*WHAT NEEDS TO BE DONE*. Reproduce exactly the first line of the material below and every line after it, ending with the line that contains "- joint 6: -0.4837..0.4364". No pictures should be copied.
━━━━━ PROVIDED DATA
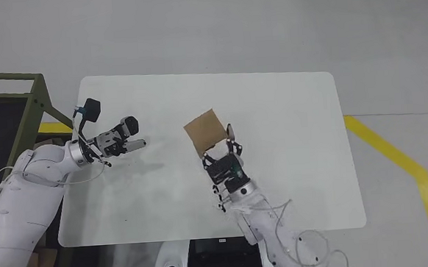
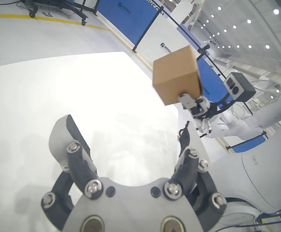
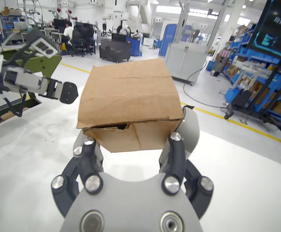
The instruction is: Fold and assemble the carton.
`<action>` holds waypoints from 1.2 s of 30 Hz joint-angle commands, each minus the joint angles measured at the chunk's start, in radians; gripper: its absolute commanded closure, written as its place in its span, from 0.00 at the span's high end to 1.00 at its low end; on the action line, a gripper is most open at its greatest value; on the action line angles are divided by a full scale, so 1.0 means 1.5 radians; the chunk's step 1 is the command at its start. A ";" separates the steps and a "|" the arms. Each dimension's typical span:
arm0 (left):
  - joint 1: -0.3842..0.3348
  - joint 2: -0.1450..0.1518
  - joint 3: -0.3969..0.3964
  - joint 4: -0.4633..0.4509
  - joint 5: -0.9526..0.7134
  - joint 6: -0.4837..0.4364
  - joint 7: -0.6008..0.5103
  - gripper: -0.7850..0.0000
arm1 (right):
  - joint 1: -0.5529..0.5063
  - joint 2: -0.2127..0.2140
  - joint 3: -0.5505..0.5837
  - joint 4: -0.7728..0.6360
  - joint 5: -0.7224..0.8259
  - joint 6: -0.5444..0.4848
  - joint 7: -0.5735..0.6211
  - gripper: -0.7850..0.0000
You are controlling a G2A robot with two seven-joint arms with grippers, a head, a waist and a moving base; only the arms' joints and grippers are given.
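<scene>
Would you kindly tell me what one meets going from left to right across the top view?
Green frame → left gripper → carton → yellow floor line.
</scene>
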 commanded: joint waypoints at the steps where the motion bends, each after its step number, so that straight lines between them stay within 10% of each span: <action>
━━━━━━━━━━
*RESPONSE BOX*.
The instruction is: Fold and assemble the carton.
`<action>` holds waypoints from 1.2 s of 30 Hz joint-angle commands, each minus the joint angles measured at the chunk's start, in radians; gripper: its absolute commanded closure, written as its place in its span, from 0.00 at the span's high end to 1.00 at its low end; on the action line, a gripper is most open at its greatest value; on the action line angles are divided by a full scale, so 1.0 means 1.5 radians; the chunk's step 1 is the command at its start. A ";" separates the steps and a "|" the arms. Each dimension's typical span:
arm0 (left):
  - joint 1: -0.3842..0.3348
  - joint 2: -0.1450..0.1518
  - joint 3: -0.3969..0.3964
  - joint 4: -0.4633..0.4509
  - joint 5: -0.9526..0.7134
  - joint 6: -0.4837..0.4364

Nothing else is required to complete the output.